Headset- Components to Make and Fitting

Remove all the components from the headset except the  negative wire (fixed to the body) and the switch moving part and its spring-contact. I actually removed all parts to overhaul everything.

See the dimensioned drawings and photo of the finished result below (both are available in larger size by “clicking” the image). The dimensions on the plate are approximate; be prepared to make some adjustments and in particular note that the photo shows a small cutout to clear the on/off switch. I tapped the holes to secure the LED modules but you could just drill to clear an M3 screw and use a nut on the rear.

Cap Lamp Parts to Make
Cap Lamp Assembled

The smaller part on the drawings is a pillar that will be located at the top of the lamp where the pilot lap is.
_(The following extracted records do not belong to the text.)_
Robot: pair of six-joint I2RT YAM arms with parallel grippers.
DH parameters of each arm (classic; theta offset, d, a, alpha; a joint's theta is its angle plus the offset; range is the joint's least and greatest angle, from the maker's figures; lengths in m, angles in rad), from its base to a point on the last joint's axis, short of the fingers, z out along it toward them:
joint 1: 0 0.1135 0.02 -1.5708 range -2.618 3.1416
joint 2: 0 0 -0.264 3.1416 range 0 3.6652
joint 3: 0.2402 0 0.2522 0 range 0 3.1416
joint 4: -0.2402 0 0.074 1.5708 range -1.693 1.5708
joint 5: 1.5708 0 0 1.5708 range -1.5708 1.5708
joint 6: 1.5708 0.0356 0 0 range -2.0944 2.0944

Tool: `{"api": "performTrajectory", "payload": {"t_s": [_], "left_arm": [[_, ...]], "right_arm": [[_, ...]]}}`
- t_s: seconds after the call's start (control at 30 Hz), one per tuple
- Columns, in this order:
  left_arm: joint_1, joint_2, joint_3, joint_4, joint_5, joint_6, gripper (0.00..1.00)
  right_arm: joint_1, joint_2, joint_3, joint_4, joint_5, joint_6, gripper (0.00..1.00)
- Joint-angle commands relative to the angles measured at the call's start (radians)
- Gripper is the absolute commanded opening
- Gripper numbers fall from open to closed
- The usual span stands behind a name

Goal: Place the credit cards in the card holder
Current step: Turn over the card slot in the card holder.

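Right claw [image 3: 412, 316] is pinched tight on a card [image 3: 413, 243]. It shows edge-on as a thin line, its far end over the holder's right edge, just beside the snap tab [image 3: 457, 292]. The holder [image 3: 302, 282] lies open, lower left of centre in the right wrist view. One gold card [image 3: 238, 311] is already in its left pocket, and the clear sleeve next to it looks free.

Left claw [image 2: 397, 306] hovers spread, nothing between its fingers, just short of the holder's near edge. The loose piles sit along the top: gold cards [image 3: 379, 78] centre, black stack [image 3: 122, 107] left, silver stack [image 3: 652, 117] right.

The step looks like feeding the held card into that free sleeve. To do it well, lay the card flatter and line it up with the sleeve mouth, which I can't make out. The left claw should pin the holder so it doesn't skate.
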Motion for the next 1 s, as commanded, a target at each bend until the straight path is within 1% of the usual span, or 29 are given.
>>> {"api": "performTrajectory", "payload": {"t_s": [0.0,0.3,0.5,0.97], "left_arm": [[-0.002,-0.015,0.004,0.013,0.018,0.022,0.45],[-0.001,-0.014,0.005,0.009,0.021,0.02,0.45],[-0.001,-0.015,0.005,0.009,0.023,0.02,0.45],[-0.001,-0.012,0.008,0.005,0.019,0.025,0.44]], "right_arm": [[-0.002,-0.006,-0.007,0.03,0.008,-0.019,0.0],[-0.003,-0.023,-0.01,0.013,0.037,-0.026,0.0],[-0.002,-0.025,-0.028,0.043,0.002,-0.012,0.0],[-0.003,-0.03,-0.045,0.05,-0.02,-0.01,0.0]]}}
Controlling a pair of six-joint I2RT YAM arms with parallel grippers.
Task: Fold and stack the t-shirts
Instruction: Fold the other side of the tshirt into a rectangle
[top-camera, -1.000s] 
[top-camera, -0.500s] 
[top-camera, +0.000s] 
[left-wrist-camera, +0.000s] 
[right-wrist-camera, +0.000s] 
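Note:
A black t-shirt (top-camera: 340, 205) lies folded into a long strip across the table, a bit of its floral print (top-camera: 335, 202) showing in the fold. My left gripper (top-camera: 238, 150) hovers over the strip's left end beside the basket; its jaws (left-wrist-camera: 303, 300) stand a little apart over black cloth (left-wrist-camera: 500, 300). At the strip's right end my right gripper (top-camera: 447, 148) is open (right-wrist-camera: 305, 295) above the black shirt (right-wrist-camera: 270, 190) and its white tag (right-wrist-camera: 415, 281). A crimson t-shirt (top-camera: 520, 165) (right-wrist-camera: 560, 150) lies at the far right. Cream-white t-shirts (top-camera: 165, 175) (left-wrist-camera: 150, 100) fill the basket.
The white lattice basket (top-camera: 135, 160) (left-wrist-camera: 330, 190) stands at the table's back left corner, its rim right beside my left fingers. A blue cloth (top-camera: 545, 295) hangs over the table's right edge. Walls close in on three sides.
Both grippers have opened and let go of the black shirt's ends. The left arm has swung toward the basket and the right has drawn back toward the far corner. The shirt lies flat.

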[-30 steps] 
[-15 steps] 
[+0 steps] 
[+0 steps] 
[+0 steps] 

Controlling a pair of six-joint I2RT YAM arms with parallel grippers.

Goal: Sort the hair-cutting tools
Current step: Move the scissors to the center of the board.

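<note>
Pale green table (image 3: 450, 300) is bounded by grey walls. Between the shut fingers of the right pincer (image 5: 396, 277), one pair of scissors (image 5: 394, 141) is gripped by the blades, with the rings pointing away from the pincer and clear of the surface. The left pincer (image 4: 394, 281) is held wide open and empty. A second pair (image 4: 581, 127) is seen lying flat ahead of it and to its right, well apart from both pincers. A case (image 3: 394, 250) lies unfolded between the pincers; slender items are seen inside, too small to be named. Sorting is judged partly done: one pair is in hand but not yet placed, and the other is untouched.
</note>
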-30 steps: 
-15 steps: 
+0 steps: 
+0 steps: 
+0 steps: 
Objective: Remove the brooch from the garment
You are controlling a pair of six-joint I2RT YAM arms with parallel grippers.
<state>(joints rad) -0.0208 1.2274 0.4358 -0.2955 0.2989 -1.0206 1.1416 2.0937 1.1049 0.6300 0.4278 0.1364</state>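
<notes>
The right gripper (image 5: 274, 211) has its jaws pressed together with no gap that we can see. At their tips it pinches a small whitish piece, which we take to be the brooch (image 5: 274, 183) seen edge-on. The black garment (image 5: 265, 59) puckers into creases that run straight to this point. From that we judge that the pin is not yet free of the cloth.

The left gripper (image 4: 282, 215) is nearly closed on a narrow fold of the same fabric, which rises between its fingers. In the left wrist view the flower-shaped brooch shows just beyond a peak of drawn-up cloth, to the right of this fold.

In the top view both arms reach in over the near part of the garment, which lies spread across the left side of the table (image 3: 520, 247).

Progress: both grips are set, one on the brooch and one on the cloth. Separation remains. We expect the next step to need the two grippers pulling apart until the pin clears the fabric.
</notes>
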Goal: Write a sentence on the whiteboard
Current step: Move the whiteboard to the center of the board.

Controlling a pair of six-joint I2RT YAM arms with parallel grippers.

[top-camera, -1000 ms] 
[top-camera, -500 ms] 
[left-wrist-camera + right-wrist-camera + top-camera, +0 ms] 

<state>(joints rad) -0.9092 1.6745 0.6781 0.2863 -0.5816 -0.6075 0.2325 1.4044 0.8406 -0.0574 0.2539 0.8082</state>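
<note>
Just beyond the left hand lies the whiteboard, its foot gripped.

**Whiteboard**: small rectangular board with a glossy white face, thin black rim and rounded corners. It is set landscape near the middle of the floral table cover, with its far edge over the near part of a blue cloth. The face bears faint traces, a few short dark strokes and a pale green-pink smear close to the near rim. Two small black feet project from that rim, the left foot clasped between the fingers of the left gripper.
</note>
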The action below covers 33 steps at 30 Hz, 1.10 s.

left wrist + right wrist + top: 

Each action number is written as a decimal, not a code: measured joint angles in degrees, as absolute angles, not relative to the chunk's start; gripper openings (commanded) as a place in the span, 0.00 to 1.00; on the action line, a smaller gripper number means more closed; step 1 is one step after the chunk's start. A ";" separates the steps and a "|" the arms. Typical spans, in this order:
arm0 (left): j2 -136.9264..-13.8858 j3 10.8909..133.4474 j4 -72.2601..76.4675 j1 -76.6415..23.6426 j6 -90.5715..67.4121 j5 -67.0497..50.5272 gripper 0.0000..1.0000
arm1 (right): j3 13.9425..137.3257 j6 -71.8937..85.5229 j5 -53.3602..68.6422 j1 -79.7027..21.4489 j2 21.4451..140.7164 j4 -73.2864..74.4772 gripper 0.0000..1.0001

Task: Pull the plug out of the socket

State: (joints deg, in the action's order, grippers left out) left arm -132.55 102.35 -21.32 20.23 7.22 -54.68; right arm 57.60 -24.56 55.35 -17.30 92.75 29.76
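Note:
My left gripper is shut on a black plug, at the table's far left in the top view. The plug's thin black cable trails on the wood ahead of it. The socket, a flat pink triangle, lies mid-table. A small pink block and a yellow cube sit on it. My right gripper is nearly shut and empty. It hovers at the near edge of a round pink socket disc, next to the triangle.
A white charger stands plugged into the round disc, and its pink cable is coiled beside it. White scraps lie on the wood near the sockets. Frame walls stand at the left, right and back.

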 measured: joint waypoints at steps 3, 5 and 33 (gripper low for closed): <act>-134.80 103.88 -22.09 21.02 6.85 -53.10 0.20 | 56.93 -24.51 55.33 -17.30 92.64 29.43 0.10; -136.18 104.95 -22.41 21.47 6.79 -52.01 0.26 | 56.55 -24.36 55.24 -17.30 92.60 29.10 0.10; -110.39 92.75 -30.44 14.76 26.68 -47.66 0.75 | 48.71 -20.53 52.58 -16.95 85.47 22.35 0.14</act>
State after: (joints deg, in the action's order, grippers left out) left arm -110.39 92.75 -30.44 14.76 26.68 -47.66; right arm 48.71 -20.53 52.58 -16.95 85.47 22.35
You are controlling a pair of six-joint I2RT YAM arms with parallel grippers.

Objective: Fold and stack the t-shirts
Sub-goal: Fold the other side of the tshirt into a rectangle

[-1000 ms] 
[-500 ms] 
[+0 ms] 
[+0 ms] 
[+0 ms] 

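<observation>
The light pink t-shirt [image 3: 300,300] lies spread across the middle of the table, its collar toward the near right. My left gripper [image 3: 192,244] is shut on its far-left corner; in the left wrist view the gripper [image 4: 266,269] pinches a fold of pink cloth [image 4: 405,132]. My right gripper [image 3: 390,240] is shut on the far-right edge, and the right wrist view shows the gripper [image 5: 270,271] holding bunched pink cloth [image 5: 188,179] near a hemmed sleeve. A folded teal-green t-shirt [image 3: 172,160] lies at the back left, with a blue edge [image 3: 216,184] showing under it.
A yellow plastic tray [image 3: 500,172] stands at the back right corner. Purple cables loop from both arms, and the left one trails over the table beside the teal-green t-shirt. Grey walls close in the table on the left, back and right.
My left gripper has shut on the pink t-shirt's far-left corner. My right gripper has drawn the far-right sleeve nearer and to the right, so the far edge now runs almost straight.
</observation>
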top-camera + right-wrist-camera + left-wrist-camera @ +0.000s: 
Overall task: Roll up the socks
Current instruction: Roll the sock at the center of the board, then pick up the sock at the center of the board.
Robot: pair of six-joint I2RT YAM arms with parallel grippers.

This needs rounded corners to fit. For the Apex 2 caplamp, this fits neatly without any work on the caplamp body. For my other two, there is a lump to machine away. I used a slot-drill in a pillar-drill but a router-cutter would probably work. Beware that this process exposes some brass. This brass is actually part of the (negative) circuit embedded in the body and it must not be allowed to contact the pillar. The pillar should, however, have a good contact with the body in order to conduct heat away from the LED. I simply milled a recess over it to avoid contact.

Heat-sink compound was applied between the LED module and the plate and both top and bottom of the “pillar”.

The #4-40 screws will have to be made the correct length: 2 at 3/4″ and 2 at slightly less than 5/8″ (both dimensions include the head of the cap-screw – sorry I failed to measure thread-length.) . These screws fasten the brass plate to the cap lamp body. “Clear” in the diagram means that the screw will easily pass through; these are plain drilled holes.

The wiring is mostly obvious from the photograph. The negative wire from the LED is attached to one of the switch contacts using a solder-tag. The other switch contact is not used and was not refitted. Don’t trust the pictures – work it out!

Small padding washers are used for the LED module hold-down. These could be old inner tube, although I used some gasket paper. The idea is just to reduce the risk of damage.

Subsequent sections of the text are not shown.